**TASK DESCRIPTION**:
Look through the data below for the line with "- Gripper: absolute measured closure", and transcribe it exactly together with each line after it up to and including the line with "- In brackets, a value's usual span". Give nothing else.

**DATASET RECORDS**:
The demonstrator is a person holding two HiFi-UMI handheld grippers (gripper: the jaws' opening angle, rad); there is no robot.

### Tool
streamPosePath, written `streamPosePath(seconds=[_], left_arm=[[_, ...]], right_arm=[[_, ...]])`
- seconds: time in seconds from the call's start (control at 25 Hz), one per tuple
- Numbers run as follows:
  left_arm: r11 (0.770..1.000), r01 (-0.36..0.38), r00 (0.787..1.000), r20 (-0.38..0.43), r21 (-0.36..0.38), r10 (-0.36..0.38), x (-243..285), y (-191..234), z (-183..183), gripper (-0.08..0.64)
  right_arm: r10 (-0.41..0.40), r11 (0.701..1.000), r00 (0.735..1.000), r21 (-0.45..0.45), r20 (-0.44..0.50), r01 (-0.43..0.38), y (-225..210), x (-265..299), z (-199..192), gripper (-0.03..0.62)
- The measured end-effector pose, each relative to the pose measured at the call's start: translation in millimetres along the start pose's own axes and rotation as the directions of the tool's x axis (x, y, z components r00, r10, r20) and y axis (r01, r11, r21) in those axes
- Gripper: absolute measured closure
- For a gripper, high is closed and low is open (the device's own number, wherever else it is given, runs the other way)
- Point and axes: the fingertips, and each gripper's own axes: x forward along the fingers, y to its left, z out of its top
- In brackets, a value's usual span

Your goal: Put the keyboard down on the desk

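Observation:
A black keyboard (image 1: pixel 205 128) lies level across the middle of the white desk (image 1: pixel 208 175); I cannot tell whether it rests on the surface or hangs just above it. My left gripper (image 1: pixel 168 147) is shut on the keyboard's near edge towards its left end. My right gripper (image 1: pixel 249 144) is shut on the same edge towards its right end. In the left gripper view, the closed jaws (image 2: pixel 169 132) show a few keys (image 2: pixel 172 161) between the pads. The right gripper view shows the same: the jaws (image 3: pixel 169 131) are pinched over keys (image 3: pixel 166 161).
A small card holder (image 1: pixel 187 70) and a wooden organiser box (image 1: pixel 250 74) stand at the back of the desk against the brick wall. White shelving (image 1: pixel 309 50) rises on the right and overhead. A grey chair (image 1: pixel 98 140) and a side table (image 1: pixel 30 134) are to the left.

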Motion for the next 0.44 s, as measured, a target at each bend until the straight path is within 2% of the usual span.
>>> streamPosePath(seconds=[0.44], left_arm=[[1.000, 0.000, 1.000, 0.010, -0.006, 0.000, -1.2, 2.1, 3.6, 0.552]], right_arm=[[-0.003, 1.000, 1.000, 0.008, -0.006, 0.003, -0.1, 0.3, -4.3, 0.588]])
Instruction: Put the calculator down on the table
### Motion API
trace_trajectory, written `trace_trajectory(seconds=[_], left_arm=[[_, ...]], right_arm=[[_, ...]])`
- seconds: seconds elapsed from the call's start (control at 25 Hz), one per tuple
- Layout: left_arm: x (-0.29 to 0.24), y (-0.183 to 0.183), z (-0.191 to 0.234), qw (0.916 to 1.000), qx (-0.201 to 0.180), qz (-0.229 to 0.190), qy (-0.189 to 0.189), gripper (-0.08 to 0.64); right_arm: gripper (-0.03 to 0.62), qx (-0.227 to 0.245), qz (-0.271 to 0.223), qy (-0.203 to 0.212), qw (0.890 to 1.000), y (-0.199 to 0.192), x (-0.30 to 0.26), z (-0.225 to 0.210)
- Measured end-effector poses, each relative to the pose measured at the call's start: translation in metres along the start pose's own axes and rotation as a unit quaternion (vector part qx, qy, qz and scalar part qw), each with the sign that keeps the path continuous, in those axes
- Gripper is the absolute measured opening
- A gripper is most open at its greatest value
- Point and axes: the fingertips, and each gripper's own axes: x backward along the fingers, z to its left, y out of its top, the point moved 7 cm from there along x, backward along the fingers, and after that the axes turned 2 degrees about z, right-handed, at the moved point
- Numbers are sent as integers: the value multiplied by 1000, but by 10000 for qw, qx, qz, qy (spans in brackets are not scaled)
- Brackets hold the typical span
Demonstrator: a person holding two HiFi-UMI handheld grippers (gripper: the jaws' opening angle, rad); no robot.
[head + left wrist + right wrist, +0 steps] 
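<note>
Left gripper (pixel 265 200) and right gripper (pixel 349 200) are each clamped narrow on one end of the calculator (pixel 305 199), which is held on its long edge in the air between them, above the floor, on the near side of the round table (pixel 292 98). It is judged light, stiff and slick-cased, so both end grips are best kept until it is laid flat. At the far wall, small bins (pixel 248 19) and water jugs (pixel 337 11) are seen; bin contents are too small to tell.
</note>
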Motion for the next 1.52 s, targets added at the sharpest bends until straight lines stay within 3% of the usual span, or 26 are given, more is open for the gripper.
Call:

**TASK OUTPUT**:
- Gripper: absolute measured closure
- For a gripper, high is closed and low is open (the device's own number, wherever else it is given, runs the other way)
- Point and axes: the fingertips, and each gripper's own axes: x forward along the fingers, y to its left, z out of its top
- In brackets, a value's usual span

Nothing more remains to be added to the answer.